Yesterday was the first day of an experiment: 14 hours on campus, 8am - 10pm, every Wednesday from now until the end of April. I was a little uncertain about the whole endeavor, worried that perhaps I would run out of steam before my 7pm seminar on Faulkner and Hemingway. This is the only course I'm taking this semester, and the first time I've taken an English class since Hasan Malik's "Introduction to Fiction" class in Chapel Hill, fall semester of 1996.
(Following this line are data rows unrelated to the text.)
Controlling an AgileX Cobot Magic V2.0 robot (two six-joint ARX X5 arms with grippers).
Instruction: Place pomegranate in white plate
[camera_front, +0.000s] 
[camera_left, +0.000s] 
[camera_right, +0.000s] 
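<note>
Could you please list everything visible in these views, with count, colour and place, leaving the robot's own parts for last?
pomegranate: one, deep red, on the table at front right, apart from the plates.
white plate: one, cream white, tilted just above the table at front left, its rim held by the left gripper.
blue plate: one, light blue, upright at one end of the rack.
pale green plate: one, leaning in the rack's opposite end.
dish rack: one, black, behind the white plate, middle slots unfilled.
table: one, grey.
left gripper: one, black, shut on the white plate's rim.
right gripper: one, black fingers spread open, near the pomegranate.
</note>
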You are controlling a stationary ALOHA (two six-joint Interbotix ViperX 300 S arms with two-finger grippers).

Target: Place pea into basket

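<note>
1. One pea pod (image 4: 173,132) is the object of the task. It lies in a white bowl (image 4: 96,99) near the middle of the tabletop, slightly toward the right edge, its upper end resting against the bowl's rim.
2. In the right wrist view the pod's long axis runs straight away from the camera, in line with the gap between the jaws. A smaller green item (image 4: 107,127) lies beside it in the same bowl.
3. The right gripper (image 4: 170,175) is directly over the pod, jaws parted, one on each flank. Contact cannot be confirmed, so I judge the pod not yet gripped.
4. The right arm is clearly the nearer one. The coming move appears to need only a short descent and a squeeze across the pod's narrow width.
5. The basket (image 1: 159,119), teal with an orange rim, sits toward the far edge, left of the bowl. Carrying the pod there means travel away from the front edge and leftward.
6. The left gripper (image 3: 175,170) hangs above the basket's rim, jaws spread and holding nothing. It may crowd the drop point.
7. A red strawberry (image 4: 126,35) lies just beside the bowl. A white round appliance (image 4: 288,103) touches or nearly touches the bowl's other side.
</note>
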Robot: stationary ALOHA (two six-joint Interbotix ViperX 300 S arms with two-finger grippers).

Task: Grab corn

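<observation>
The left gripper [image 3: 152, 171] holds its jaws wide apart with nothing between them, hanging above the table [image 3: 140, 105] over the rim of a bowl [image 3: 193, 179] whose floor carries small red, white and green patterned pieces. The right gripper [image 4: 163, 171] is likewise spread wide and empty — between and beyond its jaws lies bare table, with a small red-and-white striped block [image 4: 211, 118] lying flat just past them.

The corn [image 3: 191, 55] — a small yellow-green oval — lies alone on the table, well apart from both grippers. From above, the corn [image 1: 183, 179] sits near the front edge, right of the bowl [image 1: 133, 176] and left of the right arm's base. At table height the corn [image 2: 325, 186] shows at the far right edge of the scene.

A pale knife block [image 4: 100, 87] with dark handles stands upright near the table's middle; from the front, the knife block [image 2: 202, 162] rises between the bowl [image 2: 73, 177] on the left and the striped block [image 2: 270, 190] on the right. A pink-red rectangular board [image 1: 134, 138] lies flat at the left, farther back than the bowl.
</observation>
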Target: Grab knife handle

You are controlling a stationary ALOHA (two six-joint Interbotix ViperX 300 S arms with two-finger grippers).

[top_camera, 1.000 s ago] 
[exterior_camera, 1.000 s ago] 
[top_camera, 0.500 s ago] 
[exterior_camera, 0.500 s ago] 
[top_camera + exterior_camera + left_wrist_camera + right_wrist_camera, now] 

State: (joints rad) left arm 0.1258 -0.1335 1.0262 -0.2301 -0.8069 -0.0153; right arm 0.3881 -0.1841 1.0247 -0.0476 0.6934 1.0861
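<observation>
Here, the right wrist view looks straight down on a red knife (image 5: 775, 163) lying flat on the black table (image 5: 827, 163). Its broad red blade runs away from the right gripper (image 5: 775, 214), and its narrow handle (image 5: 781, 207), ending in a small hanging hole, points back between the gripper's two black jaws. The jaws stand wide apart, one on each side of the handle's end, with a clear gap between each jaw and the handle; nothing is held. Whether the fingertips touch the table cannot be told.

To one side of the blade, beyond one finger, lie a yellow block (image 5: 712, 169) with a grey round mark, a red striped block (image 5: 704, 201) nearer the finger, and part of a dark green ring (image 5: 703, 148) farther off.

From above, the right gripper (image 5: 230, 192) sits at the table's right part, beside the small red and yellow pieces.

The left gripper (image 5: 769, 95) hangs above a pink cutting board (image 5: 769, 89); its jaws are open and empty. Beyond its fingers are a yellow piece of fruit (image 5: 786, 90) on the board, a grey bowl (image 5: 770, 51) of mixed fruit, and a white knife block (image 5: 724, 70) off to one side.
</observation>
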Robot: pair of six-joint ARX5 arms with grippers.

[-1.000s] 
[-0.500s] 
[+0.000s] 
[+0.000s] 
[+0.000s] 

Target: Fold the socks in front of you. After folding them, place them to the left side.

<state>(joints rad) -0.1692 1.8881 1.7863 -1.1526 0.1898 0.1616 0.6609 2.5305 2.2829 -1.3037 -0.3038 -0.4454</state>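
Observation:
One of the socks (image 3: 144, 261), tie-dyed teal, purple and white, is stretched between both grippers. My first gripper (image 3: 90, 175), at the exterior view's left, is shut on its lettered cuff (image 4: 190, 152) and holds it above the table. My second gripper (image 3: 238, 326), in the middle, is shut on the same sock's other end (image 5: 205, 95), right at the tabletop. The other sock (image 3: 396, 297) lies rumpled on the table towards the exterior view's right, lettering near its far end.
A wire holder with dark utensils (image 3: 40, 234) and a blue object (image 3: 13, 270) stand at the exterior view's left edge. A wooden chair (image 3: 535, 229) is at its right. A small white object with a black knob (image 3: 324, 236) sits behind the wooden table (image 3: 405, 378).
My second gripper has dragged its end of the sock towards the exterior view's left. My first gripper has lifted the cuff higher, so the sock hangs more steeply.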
To my knowledge, Malik wasn't a professor, merely a lowly graduate teaching assistant like myself. He was a skinny man with wild eyes and a sparse beard, and he was crazy about literature. I had never seen someone so passionate when he spoke. He would stand in front of the room, sweating and flailing his arms about like some ridiculous octopus in an Ed Wood movie. It made no difference to him if it was Stendhal or Borges or Nabakov; he was in love with each of them, and listening to his rants I fell in love with each of them. Most of all I remember the way he described every writer, no matter who is was as "mad" in his clipped Pakistani accent.

Hasan Malik was my first and, up until yesterday, last literature instructor. The lure of the moving image (and the threat of long boring novels expounded by long boring professors) pulled me away from the written word. I still read of course, and in retrospect it would have probably been wiser if I had sought adult supervision for some of the books I read; Dostoevsky's Crime and Punishment comes to mind.
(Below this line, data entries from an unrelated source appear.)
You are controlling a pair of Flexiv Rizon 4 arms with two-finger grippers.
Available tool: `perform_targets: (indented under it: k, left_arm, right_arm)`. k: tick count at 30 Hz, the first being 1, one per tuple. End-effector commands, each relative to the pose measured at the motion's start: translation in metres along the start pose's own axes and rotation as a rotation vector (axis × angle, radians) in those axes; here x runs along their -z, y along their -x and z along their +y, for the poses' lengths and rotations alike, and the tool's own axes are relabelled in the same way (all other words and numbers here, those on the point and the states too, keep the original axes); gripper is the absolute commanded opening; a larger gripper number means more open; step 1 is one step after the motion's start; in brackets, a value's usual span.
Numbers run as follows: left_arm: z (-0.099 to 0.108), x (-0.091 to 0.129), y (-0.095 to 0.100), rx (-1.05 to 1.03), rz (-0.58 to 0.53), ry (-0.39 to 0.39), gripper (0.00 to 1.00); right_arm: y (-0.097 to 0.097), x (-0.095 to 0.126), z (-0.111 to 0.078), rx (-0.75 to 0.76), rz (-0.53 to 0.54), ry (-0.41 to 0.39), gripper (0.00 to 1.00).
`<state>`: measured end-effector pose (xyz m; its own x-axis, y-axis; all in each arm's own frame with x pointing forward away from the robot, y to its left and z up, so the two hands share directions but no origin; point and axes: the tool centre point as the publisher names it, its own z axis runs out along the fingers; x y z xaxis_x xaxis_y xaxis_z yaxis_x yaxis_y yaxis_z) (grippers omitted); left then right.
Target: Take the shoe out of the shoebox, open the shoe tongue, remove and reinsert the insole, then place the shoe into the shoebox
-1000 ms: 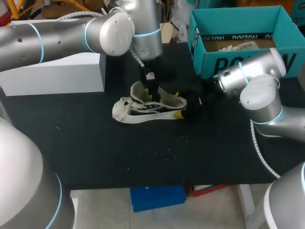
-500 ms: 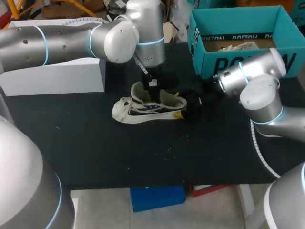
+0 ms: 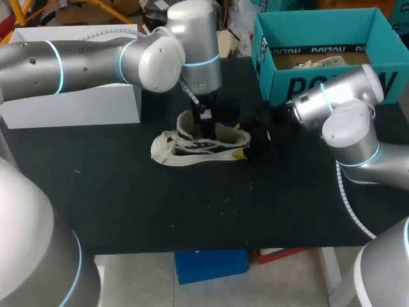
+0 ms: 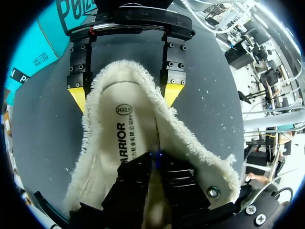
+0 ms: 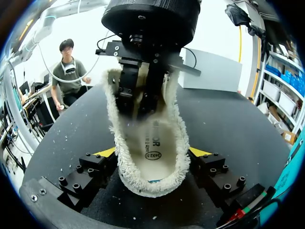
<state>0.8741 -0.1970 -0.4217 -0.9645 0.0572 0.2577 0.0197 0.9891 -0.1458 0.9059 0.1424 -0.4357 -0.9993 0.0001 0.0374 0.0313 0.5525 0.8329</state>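
A cream, fleece-lined shoe [image 3: 198, 144] stands upright on the black table, toe to the left. My right gripper [image 3: 246, 146] holds its heel. In the right wrist view its yellow tips press the fleece collar from both sides of the shoe [image 5: 152, 157]. My left gripper [image 3: 204, 121] reaches straight down into the shoe's mouth. In the right wrist view its dark fingers [image 5: 126, 90] stand a little apart on the insole [image 5: 153, 143]. The left wrist view shows the printed insole [image 4: 126, 138] lying flat inside, with the right gripper [image 4: 124, 93] straddling the heel.
The teal shoebox [image 3: 307, 83] stands open at the back right, with pale paper inside. A white box [image 3: 77, 96] sits at the back left. Bare black tabletop [image 3: 192, 204] lies in front of the shoe, dotted with small specks.
My left arm's wrist has shifted slightly over the shoe and its fingers have parted a little. The shoe and the right arm have stayed put.
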Motion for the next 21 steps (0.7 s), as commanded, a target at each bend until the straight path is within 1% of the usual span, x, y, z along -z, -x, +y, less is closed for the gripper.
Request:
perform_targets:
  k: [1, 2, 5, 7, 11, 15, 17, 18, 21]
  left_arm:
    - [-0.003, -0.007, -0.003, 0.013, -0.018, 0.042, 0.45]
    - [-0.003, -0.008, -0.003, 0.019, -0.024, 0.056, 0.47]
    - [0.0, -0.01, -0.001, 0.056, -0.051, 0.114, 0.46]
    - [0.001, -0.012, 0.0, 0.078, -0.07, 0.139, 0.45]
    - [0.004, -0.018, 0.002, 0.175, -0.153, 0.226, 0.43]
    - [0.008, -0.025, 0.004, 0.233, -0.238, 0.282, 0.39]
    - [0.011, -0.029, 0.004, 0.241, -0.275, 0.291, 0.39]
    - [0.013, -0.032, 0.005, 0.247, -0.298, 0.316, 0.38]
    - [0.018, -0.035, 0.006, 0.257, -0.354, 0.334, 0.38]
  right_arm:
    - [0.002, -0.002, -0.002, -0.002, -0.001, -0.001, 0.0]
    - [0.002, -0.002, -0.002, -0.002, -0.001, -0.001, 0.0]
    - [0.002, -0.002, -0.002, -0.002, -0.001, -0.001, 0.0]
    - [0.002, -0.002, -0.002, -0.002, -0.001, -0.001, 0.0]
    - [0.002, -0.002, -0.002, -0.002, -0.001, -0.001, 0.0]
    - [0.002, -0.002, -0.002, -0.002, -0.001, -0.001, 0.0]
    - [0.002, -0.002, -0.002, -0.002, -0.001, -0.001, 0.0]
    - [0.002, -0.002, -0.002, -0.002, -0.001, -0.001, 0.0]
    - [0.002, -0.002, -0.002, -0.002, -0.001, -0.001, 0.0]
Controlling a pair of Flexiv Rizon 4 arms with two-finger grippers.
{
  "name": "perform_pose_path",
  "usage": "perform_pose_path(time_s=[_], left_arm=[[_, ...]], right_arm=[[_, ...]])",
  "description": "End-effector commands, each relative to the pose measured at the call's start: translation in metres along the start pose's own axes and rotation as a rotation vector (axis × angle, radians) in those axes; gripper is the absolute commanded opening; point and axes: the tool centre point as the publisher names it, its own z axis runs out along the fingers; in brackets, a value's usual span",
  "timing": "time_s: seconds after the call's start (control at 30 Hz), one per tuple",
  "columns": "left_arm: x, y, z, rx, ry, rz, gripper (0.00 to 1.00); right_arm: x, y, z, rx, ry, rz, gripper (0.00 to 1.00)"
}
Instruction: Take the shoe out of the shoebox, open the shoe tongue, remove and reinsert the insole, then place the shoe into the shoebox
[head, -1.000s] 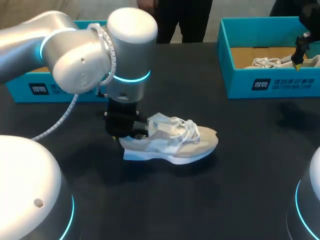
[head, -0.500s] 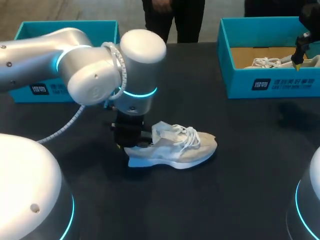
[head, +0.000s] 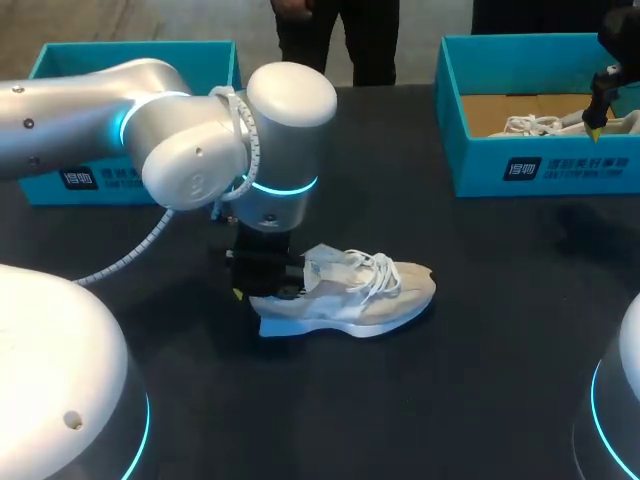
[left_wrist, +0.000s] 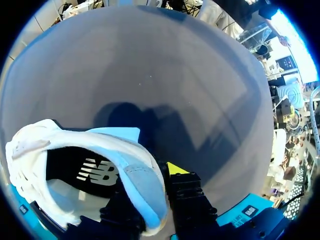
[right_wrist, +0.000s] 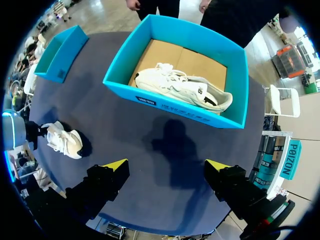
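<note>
The left gripper (head: 265, 291) is closed on the heel of the shoe (head: 350, 295). In the left wrist view one finger stands inside the heel opening, and the other finger (left_wrist: 182, 192), with its yellow tip, presses on the outside of the light blue heel wall. The shoe stands on its sole on the table (head: 480, 380), a little left of the middle. Its toe points toward the right edge and its white laces are on top. The left arm (head: 200, 150) comes over it from the left edge.

The right gripper (right_wrist: 166, 166) has its fingers wide apart and holds nothing. It hangs high above the table, near the right box (head: 540, 165), which sits at the far right corner. A second shoe (right_wrist: 182, 87) lies inside this box on brown cardboard. The left box (head: 60, 180) stands at the far left corner, partly hidden behind the left arm.
</note>
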Motion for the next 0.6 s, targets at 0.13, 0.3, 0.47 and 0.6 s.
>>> perform_pose_path(time_s=[0.13,0.3,0.47,0.6], left_arm=[[0.004,-0.004,-0.006,-0.020,-0.026,-0.002,1.00],[0.008,-0.006,-0.021,-0.029,-0.059,-0.008,1.00],[0.013,-0.005,-0.037,-0.031,-0.080,-0.030,1.00],[0.022,-0.006,-0.051,-0.037,-0.112,-0.096,1.00]], right_arm=[[0.000,0.000,0.000,0.001,-0.002,0.002,1.00],[0.000,0.000,0.000,0.001,-0.002,0.002,1.00],[0.000,0.000,0.000,0.001,-0.002,0.002,1.00],[0.000,0.000,0.000,0.001,-0.002,0.002,1.00]])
But this is beside the point.

The point is that last night I stumbled into a professor worthy of the seed sewn by Malik nearly fifteen years ago. In the interim I have witnessed all manners of calamity and glory: despair, delusion and delight. Sometimes the distinctions between them were indecipherable, other times they were indelible. Each of them was perfect, each of them was unique, each of them prepared my for the coming months' study of these shirtless drunkards:

'Papa' and 'Pappy'

[lapse]

The professor walks in wearing a yellow bow-tie and tweed jacket. I had heard rumors about him, that he was obsessed with Faulkner – so much so that he chose to be born in Mississippi. He opens his mouth to speak; everything I heard was true. It is the voice of a 70-year old man coming from the mouth of a 35-year old body.

"Perversion," he tells us. "Misogynistic... Racist... Disturbing."

He pauses.
"Disturbing."

He taps his fingers on the table like my great grandfather.

"But..." He connects three imaginary dots on the table with his index finger.

"When it comes down to putting one words after another..."

He shakes his head... reverently... disbelievingly.

"They were pretty good, they were pretty good."